The transcribe_with_gemini.py script is designed to transcribe audio content from files using the Gemini AI model from GenAI. It takes an audio or video file as input, uploads it to GenAI, and uses a specific model to transcribe the spoken words into text. The script ensures the transcription is accurate, free of filler words, and grammatically correct. The final transcription is saved in a text file with the same name as the input file.

Requirements

How to Use

  1. Prepare Your Environment: Ensure Python and the GenAI SDK are installed on your system.

  2. Script Invocation: Run the script from the command line by passing the path to the audio or video file you want to transcribe as an argument.

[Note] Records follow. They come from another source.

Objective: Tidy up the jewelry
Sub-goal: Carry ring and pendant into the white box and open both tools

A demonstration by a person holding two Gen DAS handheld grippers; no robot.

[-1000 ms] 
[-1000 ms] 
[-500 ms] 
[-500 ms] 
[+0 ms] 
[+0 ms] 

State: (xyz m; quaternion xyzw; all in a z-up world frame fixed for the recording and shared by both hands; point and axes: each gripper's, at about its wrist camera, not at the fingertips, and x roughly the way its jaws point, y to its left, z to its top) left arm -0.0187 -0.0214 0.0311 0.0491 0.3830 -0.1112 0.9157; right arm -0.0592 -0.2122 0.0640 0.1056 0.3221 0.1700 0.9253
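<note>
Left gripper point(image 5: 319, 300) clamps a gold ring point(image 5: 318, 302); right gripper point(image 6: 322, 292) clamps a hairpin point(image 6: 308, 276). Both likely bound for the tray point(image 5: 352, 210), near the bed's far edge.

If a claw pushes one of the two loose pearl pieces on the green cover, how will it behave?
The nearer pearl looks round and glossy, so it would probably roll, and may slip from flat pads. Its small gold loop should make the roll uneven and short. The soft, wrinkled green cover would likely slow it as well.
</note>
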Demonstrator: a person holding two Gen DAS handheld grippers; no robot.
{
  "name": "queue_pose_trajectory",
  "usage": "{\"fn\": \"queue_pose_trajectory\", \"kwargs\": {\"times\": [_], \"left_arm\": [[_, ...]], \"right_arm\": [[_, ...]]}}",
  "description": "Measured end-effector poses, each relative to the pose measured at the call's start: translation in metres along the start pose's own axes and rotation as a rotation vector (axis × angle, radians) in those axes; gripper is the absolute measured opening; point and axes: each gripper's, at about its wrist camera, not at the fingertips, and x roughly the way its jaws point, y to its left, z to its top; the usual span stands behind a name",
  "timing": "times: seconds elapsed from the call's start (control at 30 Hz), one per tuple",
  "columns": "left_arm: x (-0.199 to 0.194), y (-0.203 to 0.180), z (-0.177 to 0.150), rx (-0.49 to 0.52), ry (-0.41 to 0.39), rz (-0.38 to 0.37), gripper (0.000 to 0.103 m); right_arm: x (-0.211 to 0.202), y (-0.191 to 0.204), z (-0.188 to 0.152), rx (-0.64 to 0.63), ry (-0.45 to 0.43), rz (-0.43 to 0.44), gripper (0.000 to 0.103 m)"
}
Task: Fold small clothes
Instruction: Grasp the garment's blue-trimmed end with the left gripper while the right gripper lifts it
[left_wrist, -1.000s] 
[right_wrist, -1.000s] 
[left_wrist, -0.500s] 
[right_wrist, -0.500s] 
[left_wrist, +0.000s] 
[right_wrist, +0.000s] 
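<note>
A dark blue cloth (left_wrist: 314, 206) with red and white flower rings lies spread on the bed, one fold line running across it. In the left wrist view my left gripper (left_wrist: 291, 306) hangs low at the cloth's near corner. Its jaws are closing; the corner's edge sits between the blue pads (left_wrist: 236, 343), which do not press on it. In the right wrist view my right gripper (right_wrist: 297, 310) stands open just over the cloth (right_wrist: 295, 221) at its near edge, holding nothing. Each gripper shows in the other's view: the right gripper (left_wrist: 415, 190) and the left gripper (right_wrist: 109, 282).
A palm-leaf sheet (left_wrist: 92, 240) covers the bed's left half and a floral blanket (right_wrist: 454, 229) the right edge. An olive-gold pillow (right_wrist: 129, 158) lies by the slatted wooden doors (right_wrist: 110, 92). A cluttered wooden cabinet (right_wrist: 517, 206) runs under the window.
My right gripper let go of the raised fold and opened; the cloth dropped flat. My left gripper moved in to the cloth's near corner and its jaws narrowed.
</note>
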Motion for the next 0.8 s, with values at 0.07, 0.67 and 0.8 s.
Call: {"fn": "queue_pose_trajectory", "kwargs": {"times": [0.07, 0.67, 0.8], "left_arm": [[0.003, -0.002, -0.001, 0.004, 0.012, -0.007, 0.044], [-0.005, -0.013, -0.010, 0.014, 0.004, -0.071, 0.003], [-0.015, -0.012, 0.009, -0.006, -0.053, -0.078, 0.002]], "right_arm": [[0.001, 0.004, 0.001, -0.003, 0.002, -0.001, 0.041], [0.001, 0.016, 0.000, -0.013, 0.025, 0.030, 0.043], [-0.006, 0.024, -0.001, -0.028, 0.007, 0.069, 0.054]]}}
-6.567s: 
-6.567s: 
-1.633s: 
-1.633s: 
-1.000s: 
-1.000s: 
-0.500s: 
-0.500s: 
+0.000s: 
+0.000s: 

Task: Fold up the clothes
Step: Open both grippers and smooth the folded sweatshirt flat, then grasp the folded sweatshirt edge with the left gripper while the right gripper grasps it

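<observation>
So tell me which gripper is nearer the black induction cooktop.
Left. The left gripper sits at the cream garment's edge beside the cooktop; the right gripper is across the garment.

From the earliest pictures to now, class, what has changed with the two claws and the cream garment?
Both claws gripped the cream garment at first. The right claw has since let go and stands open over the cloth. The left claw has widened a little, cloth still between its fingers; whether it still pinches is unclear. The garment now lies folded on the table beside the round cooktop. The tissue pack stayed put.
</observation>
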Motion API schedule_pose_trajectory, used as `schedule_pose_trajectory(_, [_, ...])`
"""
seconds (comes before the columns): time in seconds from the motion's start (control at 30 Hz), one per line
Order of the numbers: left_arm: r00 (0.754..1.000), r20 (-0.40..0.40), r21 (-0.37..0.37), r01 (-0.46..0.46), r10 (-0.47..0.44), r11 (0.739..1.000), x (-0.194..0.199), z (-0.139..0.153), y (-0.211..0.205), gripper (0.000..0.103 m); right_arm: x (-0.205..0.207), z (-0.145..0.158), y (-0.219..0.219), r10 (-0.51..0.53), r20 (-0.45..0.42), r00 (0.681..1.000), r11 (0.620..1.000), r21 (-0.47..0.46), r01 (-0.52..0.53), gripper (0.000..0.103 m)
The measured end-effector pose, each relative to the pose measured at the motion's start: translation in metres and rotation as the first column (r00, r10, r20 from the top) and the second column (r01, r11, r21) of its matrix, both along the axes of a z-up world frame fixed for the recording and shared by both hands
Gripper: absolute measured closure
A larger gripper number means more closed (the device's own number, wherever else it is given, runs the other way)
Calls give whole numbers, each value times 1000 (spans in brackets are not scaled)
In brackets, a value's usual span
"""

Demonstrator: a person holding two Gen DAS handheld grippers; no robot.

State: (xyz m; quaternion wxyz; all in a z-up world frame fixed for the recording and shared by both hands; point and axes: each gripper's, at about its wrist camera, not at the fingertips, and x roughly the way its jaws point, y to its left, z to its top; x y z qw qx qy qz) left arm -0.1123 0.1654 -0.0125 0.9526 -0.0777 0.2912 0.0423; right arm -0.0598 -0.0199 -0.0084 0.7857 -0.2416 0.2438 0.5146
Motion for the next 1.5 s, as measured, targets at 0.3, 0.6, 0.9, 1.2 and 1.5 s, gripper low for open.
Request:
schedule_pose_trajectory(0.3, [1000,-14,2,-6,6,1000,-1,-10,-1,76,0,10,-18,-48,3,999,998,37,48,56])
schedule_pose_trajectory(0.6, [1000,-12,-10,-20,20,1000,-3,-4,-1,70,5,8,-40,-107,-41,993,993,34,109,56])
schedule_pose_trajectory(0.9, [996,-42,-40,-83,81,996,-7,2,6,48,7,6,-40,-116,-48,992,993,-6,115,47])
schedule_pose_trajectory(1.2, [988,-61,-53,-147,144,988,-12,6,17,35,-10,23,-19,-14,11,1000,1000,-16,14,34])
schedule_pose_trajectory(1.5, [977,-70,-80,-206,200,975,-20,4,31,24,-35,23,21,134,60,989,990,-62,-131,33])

    python transcribe_with_gemini.py path/to/your/file.mp3

    Replace path/to/your/file.mp3 with the actual path to your audio or video file.

  3. Supported File Types: The script supports various audio and video file formats. Ensure your file is in a compatible format that GenAI can process.

  4. Transcription Process:

    • The script first checks if a file path was provided.
    • It then uploads the file to GenAI.
    • A detailed prompt is sent to the Gemini model to ensure the transcription is accurate and free of filler words.
    • The model processes the audio content and returns the transcription.
    • The transcription is saved in a .txt file with the same name as the input file.
  5. Output: The transcription text file will be saved in the same directory as the script. A message will be printed to the console indicating the name of the output file.

  6. Cleanup: After the transcription is saved, the uploaded file is deleted from GenAI to ensure privacy and data security.

Notes

Conclusion

The transcribe_with_gemini.py script offers a convenient way to transcribe audio and video files using the power of AI. By automating the transcription process, it saves time and ensures high accuracy and readability of the output text.